[ACTIVITY] Your task is to reproduce the listing exactly, without its images.

(DATA SHOWN begins)

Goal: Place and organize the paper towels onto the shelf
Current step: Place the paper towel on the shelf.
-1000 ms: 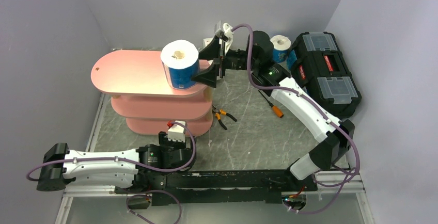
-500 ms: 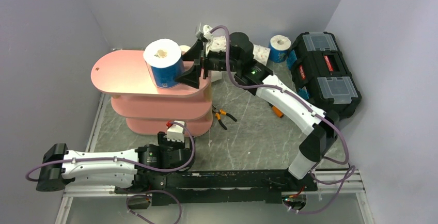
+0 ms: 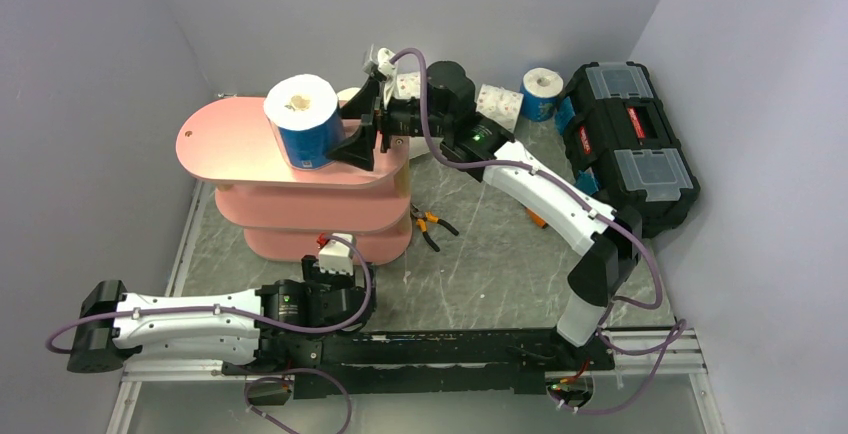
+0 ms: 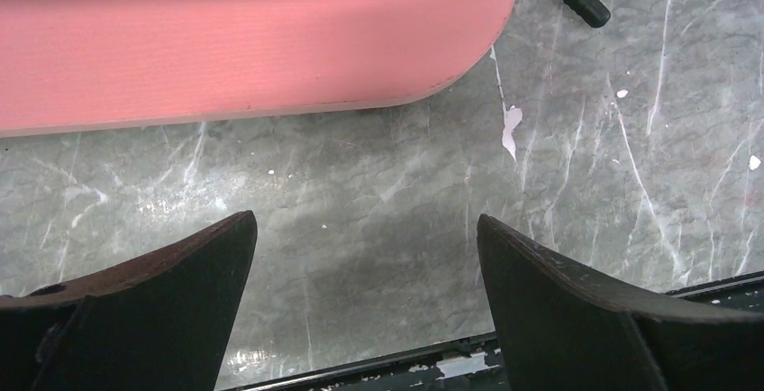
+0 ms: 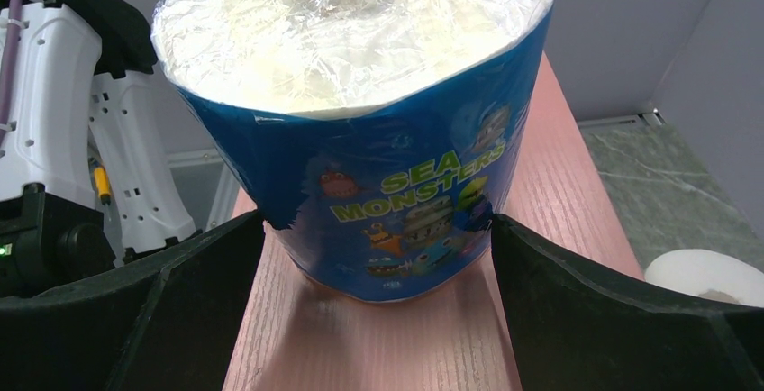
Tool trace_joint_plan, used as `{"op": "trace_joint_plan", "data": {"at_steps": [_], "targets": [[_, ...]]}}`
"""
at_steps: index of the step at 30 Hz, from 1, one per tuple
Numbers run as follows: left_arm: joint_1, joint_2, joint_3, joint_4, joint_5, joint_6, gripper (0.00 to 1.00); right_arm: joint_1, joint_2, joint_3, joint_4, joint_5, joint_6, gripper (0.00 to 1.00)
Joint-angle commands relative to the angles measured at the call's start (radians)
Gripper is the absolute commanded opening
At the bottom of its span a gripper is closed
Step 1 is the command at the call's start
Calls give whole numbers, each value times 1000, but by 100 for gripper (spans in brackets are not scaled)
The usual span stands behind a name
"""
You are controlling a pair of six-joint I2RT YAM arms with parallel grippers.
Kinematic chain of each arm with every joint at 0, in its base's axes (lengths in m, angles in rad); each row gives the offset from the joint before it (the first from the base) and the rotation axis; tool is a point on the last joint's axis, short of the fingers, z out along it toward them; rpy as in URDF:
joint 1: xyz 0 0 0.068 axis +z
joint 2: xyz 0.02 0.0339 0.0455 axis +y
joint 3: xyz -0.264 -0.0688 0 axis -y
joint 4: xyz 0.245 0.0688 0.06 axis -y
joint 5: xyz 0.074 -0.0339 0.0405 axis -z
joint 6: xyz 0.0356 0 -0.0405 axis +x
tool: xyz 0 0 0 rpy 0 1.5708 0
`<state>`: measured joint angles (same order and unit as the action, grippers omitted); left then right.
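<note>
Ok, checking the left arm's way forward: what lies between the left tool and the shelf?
Nothing: the left wrist view shows only bare grey table between the open left tool and the shelf, its pink board.

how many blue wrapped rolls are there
2. The held roll is on top of the shelf, in the right gripper; the far roll stands beside the black toolbox. More may be hidden.

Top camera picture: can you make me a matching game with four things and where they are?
Things:
1. blue-wrapped roll
2. pliers
3. black toolbox
4. left gripper

Places or states:
A. on the table beside the shelf
B. open, above bare table
C. held in the right gripper
D. far right of the table

Pairs: 1-C; 2-A; 3-D; 4-B
</note>
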<state>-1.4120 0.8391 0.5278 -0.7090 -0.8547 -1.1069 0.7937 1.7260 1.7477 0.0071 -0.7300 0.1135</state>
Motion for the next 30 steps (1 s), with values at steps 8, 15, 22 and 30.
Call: {"op": "trace_joint_plan", "data": {"at_steps": [8, 15, 22, 30], "targets": [[-6, -10, -3, 5, -17, -7, 99, 5, -60, 19, -34, 35, -35, 100], [-7, 17, 14, 24, -4, 18, 99, -39, -232, -52, -76, 91, -54, 100], [-6, 49, 38, 59, 17, 51, 99, -50, -473, -252, -47, 357, -17, 100], [-6, 73, 25, 147, 40, 92, 99, -70, -662, -449, -134, 1139, 170, 99]]}}
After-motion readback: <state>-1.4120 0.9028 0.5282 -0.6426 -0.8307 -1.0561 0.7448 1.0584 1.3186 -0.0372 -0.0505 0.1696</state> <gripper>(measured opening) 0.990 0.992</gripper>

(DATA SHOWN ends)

[TASK OUTPUT]
Goal: Place and organize the paper towels onto the shelf
Current step: Place the paper towel on the shelf.
-1000 ms: 
-500 ms: 
+0 ms: 
+0 ms: 
+0 ms: 
Tool trace_joint_plan, used as `{"op": "trace_joint_plan", "data": {"at_steps": [_], "targets": [[_, ...]]}}`
"""
at_steps: index of the step at 30 Hz, from 1, one per tuple
Numbers run as follows: left_arm: joint_1, joint_2, joint_3, joint_4, joint_5, joint_6, gripper (0.00 to 1.00); right_arm: joint_1, joint_2, joint_3, joint_4, joint_5, joint_6, gripper (0.00 to 1.00)
Joint-angle commands relative to the angles measured at the call's start (radians)
Gripper is the absolute commanded opening
At the bottom of its span a gripper is closed
Step 1 is the command at the call's start
Calls give whole numbers, each value times 1000, but by 100 for gripper (spans in brackets are not scaled)
The usual span stands behind a name
"""
You are controlling a pair of six-joint I2RT YAM arms with parallel grippers.
Kinematic chain of each arm with every joint at 0, in its base's axes (lengths in m, angles in rad); each row gives the offset from the joint before it (the first from the base) and the rotation axis; tool is a point on the last joint's axis, short of the fingers, z out along it toward them; rpy as in URDF:
joint 1: xyz 0 0 0.068 axis +z
joint 2: xyz 0.02 0.0339 0.0455 axis +y
joint 3: xyz -0.264 -0.0688 0 axis -y
joint 4: xyz 0.245 0.0688 0.06 axis -y
joint 5: xyz 0.074 -0.0339 0.0405 axis -z
joint 6: xyz 0.0356 0 -0.0405 axis +x
tool: xyz 0 0 0 rpy 0 1.5708 0
`<state>`: measured joint angles (same order and unit as the action, grippers omitted); left then right.
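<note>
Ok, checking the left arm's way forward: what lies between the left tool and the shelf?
Nothing: the left wrist view shows only bare grey table between the open left tool and the shelf, its pink board.

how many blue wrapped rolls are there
2. The held roll is on top of the shelf, in the right gripper; the far roll stands beside the black toolbox. More may be hidden.

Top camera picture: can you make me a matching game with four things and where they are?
Things:
1. blue-wrapped roll
2. pliers
3. black toolbox
4. left gripper

Places or states:
A. on the table beside the shelf
B. open, above bare table
C. held in the right gripper
D. far right of the table

Pairs: 1-C; 2-A; 3-D; 4-B
</note>
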<state>-1.4120 0.8391 0.5278 -0.7090 -0.8547 -1.1069 0.7937 1.7260 1.7477 0.0071 -0.7300 0.1135</state>
Motion for the next 30 steps (1 s), with values at steps 8, 15, 22 and 30.
Call: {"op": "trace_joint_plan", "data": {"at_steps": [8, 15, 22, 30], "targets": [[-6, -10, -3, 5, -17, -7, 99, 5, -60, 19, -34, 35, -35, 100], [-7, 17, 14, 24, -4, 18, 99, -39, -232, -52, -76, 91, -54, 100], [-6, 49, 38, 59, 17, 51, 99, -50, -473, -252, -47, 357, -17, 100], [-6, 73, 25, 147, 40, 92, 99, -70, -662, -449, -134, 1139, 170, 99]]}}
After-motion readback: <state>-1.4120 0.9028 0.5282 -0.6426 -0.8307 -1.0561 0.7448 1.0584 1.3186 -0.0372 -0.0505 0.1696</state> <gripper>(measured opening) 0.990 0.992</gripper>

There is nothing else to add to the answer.